ISE is also capable of extending authentication services on other vendors’ 802.1X-compliant hardware, and enabling web authentication as backup for non-802.1X-compliant devices. ISE is deployed as an appliance or runs on a virtual machine (VM). We deploy ISE on a VM, which is in step with our overall data center virtualization and footprint reduction goals. We are taking a measured, controlled approach to rolling out new ISE capabilities. This approach helps IT to ensure a smooth adoption, to collect user feedback, and to build on and leverage ISE capabilities in each phase.
Cisco IT was an early adopter of ISE (deploying ISE 1.1 in 2012), and we have made much progress rolling out ISE capabilities in the last year and a half. See End-to-End Security Policy Control to learn about our decision-making during the initial deployment phase. That deployment strategy held throughout Cisco’s fiscal-year 2014, which ran from August 2013 to July 2014.
This article focuses on key areas of our current ISE deployments, including Deployment Strategy, Testing and Certification Process, Guest Networking and Enhancements, Profiling, Wireless Authentication, Wired Authentication, Replication and Scaling, Operational Support, Pilot and Limited Deployments, and Challenges/Lessons Learned.
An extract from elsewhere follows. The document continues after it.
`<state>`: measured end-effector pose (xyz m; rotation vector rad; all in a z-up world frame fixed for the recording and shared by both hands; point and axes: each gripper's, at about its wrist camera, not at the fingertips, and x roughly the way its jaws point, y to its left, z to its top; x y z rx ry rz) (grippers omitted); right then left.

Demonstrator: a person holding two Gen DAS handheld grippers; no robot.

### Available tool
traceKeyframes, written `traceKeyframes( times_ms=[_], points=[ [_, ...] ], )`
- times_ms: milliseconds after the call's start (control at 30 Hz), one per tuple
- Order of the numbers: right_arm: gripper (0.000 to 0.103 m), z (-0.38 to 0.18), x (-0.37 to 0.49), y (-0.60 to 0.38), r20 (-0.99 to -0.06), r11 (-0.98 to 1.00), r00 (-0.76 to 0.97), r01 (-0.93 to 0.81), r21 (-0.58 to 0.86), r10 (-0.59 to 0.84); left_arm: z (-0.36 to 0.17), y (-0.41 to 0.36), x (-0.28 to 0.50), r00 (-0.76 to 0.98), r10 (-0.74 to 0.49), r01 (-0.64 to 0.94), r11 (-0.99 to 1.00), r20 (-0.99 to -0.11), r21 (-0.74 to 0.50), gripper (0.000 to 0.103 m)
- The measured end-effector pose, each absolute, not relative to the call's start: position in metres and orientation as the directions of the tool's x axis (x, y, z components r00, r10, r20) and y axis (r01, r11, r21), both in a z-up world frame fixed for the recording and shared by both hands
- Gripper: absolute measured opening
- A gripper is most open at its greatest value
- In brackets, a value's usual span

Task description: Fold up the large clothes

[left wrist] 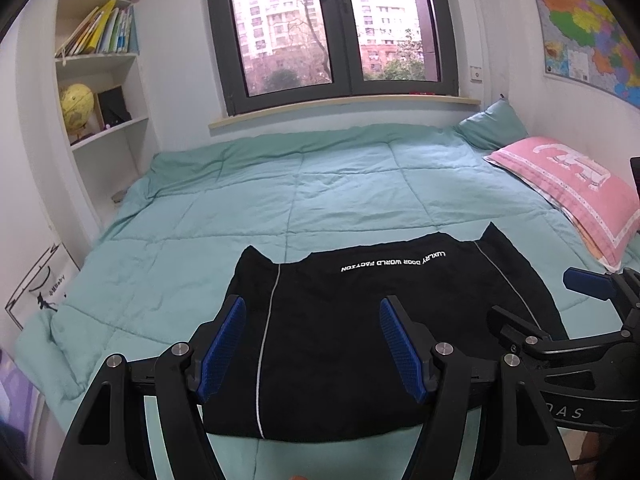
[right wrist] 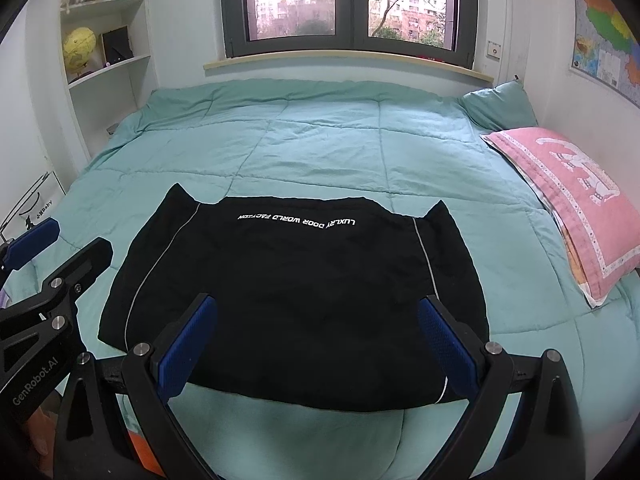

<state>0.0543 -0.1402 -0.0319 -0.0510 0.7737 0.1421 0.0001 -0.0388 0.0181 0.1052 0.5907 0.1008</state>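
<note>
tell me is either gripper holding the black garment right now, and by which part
Nothing is held. The left gripper and the right gripper both stand open above the black garment, which lies folded flat on the green quilt.

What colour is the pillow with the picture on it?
Pink, with a white picture on the pillow; clearest in the right wrist view.

White-walled bedroom, dark-framed window (left wrist: 340,28) admitting daylight, bed (left wrist: 280,184) under teal quilt, bookshelf (left wrist: 100,60) left, wall map (left wrist: 588,28) right
</note>
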Motion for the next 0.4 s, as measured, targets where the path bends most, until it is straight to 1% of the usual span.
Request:
traceKeyframes(
  times_ms=[200,333,400],
  points=[
    [0.101,-0.033,0.055,-0.14,-0.703,0.989,0.703,-0.147,0.008,0.11,0.018,-0.038,0.0,0.828,0.117,-0.057,0.99,-0.548,0.126,0.071],
    [0.101,-0.036,0.055,-0.138,-0.709,0.99,0.697,-0.143,0.007,0.106,0.019,-0.033,0.0,0.84,0.126,-0.072,0.99,-0.528,0.122,0.071],
    [0.101,-0.037,0.055,-0.138,-0.71,0.99,0.696,-0.143,0.007,0.106,0.018,-0.029,0.003,0.834,0.117,-0.073,0.992,-0.54,0.102,0.071]
  ],
)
Level Set on Cisco IT’s ISE Deployment
At the end of July 2014, we had deployed several primary capabilities for ISE. We have a guest infrastructure managed by two VMs (the primary in our San Jose data center and the secondary in our data center in Western Europe). These VMs manage global guest services for more than 60,000 guest accounts that are created monthly. The guest infrastructure was fully deployed at the end of December 2013 and runs ISE 1.2 Patch 7 (see Table 1). The production cluster runs on 28 VMs and also uses ISE 1.2 Patch 7. On the production cluster, we run all other capabilities. To date we have deployed Wireless Authentication to ISE, 802.1X Monitor Mode and Profiling, at 83 sites globally. We have also deployed Wireless Authentication to ISE on more than 10,000 (of 30,000) Cisco Virtual Office (CVO) systems (these typically run on Cisco 800 Series Routers and Cisco SOHO Routers). And we are running a limited deployment of Wireless Posture Enforcement to two extranet partners for nearly 1000 devices connecting and authenticating successfully. Our profiled endpoint count is currently 550,000 devices, and our maximum concurrent connections at any given time are 55,000.
Table 1. IT Deployment Roadmap
We took a staged approach regarding ISE, to avoid the “Big Bang” of deploying many capabilities simultaneously. To manage capability deployment and adoption, we are implementing ISE capabilities in bundles (see Figure 1). Bundling helps ensure that the requisite steps for success of each capability are completed properly.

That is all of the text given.